»»

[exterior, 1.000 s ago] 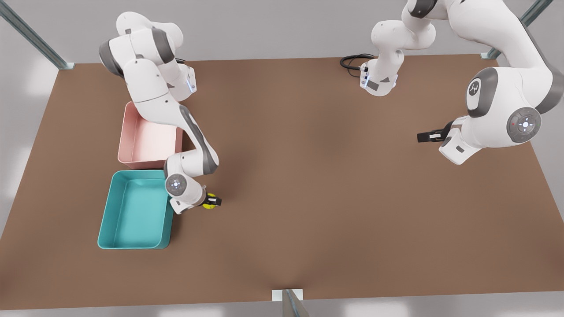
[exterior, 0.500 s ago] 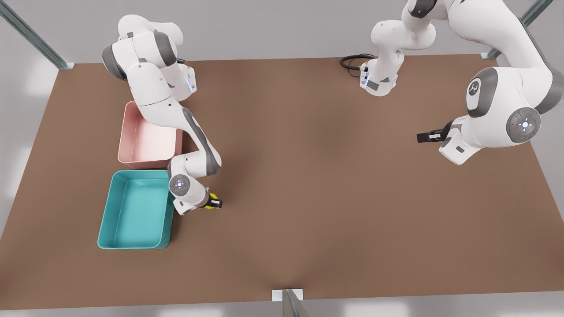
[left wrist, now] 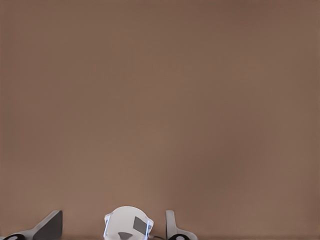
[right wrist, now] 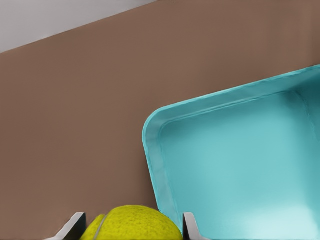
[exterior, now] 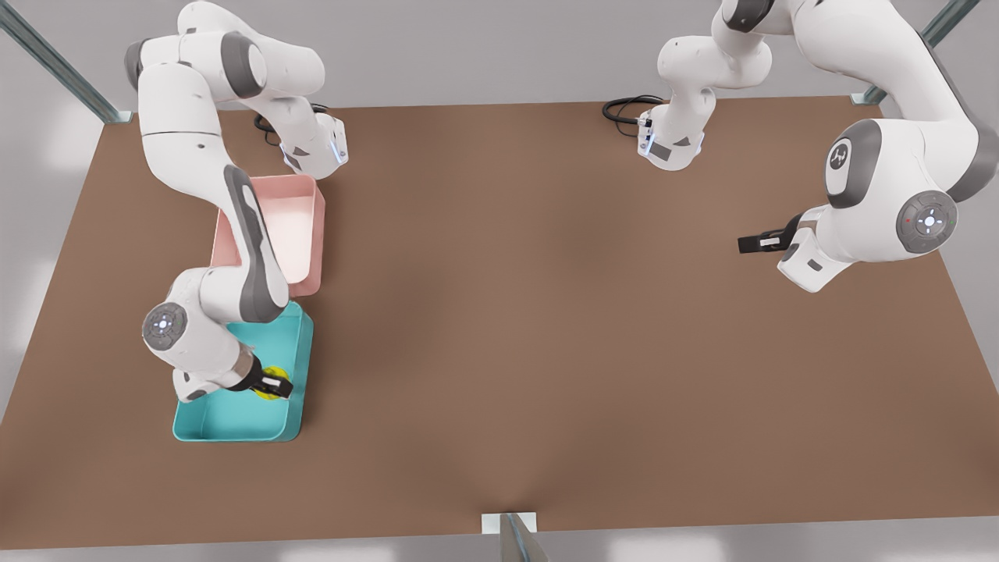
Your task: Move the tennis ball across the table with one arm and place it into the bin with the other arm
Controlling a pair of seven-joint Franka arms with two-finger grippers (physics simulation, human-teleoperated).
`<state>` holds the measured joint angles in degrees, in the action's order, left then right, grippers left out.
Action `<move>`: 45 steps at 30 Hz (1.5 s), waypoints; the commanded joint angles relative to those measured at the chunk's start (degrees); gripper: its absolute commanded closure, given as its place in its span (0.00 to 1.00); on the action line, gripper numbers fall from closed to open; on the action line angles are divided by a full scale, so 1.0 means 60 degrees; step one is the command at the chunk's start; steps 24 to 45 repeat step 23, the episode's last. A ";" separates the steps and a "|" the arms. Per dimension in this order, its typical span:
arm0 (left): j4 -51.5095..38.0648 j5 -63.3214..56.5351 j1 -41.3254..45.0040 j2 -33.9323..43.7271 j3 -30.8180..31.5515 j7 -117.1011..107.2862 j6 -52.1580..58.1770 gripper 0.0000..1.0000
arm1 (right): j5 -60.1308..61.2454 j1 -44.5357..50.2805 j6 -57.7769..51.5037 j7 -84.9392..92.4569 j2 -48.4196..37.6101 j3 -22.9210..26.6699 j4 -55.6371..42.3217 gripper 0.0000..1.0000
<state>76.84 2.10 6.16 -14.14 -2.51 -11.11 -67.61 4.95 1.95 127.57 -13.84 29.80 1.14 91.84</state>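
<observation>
Your right gripper (exterior: 275,385) is pinching the ball (exterior: 271,388) between its fingers and holds it above the bin (exterior: 293,425), toward the bin wall that faces the middle of the surface (exterior: 546,312); in the right wrist view the ball (right wrist: 135,224) sits between the two fingers with the bin (right wrist: 155,150) beneath. I cannot tell from these pictures how high the ball hangs over the bin floor. The bin stands near the surface's corner at the front view's lower left, just beside the pink tray (exterior: 308,242). Your left gripper (exterior: 753,243) waits over the far side of the surface, toward the edge at the front view's right, fingers spread and holding nothing. By my assessment, the crossing is done and the ball has changed arms. What remains is the release: you should open the right gripper so the ball falls inside the walls, then lift clear.
</observation>
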 commanded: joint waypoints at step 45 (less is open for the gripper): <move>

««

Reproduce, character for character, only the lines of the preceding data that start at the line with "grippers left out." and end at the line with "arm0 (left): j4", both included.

`<state>` holds the measured joint angles in degrees, in the action's order, left then right, grippers left out.
Action `<move>`: 45 steps at 30 Hz (1.5 s), waypoints; the commanded joint angles relative to those measured at the chunk's start (degrees); gripper: its absolute commanded closure, given as its place in its span (0.00 to 1.00); on the action line, gripper numbers fall from closed to open; on the action line angles are divided by a full scale, so 1.0 means 60 degrees; step one is the command at the chunk's start; steps 24 to 45 repeat step 23, the episode's last. A ";" separates the steps and a "|" the arms. Per dimension in this order, its typical span:
arm0 (left): j4 -51.5095..38.0648 j5 -63.3214..56.5351 j1 -41.3254..45.0040 j2 -33.9323..43.7271 j3 -30.8180..31.5515 j7 -117.1011..107.2862 j6 -52.1580..58.1770 gripper 0.0000..1.0000

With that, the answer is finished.